Task:
Emit the data below verbatim, stripping out any pictures.

Data segment:

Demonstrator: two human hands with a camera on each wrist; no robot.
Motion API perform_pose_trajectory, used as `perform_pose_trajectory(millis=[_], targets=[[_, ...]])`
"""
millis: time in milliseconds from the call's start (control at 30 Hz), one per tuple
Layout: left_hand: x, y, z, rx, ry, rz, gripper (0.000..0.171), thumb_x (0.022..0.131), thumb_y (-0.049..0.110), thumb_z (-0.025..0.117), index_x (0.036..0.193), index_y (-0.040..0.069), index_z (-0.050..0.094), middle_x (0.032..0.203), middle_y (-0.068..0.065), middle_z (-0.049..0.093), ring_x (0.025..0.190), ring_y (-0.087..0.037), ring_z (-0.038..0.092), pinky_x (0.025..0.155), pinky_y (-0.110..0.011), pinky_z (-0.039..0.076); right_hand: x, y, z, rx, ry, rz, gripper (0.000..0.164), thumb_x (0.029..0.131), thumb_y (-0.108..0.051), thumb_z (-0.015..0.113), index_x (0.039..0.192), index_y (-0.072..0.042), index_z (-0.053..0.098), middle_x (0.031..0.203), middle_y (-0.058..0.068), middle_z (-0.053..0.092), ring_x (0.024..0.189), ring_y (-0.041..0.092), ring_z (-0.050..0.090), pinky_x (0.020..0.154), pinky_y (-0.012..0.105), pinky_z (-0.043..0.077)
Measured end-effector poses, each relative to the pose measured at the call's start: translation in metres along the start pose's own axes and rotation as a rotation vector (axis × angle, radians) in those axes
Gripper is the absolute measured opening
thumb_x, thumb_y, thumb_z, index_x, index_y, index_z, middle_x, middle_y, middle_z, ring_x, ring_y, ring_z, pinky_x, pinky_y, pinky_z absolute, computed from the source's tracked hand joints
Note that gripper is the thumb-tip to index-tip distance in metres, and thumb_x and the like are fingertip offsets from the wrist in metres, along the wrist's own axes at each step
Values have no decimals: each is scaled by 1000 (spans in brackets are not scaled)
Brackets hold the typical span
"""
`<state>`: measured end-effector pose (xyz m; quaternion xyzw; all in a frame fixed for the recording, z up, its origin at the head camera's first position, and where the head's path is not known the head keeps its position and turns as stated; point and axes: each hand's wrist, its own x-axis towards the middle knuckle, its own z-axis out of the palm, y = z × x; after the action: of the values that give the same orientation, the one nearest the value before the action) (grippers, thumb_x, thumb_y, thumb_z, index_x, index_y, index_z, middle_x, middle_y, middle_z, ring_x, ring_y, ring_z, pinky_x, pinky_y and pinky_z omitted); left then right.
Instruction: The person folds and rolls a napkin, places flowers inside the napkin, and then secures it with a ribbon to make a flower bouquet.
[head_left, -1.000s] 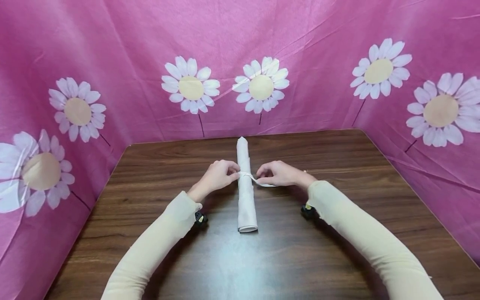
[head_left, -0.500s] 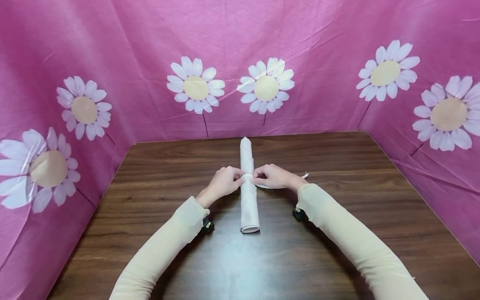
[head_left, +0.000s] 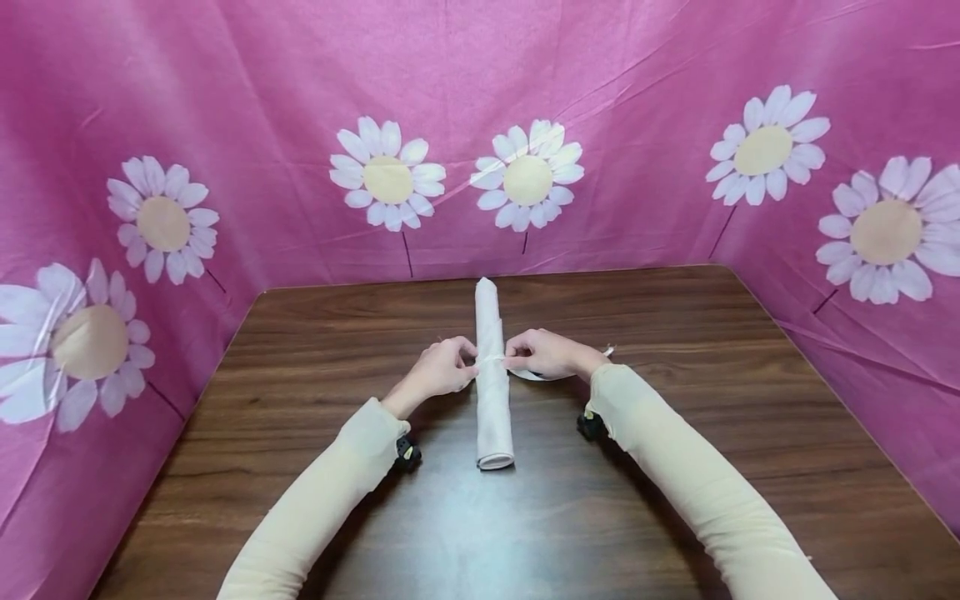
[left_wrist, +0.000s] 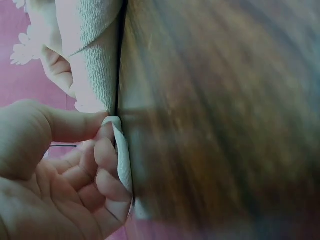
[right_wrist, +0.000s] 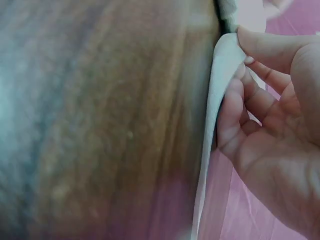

Problem solution:
Demonstrator: two human hands with a camera on each wrist; no robot.
Motion API perform_pose_trajectory, used as `perform_pose_trajectory(millis=[_], targets=[[_, ...]])`
"""
millis: time in milliseconds from the call's start (control at 30 Hz), one per tuple
Layout: left_hand: x, y, z, rx, ry, rz, gripper (0.000..0.171), thumb_x (0.022..0.131), thumb_y (-0.049..0.110), thumb_z (-0.025..0.117), index_x (0.036..0.193), index_y (-0.040..0.069), index_z (-0.050..0.094), middle_x (0.032..0.203), middle_y (-0.068..0.065), middle_z (-0.049..0.093), ring_x (0.025..0.190), ring_y (-0.087..0.037), ring_z (-0.038..0.092), pinky_x (0.025..0.155), pinky_y (-0.110..0.011), pinky_z (-0.039..0.076); right_hand: x, y, z, rx, ry, rz, gripper (0.000..0.164), thumb_x (0.029..0.131), thumb_y (-0.108..0.051), thumb_z (-0.015..0.113), index_x (0.039..0.192), index_y (-0.072..0.042), index_z (-0.053..0.098), middle_x (0.031..0.203), middle_y (-0.058..0.068), middle_z (-0.053..0.092), ring_x (0.024..0.189), ring_y (-0.041..0.092), ring_z (-0.050..0.090), pinky_x (0.020..0.154), pinky_y (-0.012..0.105), pinky_z (-0.043..0.077)
Measured end-effector poses, each relative to the pose measured at the call's start: translation in metres along the start pose's own axes and rotation as a rotation vector (axis × angle, radians) in those axes
Gripper is the absolute measured opening
thumb_x, thumb_y, thumb_z, index_x, index_y, index_z, middle_x, middle_y, middle_z, ring_x, ring_y, ring_z, pinky_x, pinky_y, pinky_z absolute, computed from the source's tracked hand joints
Note that gripper is the thumb-tip to index-tip distance in metres, and thumb_x and the like are fingertip offsets from the wrist in metres, along the wrist's own axes at each step
Values have no decimals: each is scaled by 1000 (spans in brackets are not scaled)
Brackets hold the typical span
"""
`<state>`: measured end-effector pose (xyz m; quaternion xyzw; all in a frame fixed for the recording, z up, its origin at the head camera's first position, and where the head's path is not known the head keeps its position and turns as stated; point and axes: each hand's wrist, its own x-axis towards the middle knuckle, its own z-axis out of the palm, y = z × x; after the action: of the values that give the same orientation, the one nearest the value before the action) (grippers, thumb_x, thumb_y, thumb_z, index_x, index_y, index_z, middle_x, middle_y, middle_z, ring_x, ring_y, ring_z, pinky_x, pinky_y and pinky_z omitted); left then right.
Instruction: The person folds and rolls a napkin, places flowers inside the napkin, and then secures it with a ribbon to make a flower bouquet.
[head_left, -1.000s] 
[head_left, -0.500s] 
[head_left, +0.000s] 
[left_wrist, +0.000s] 
[right_wrist, +0.000s] 

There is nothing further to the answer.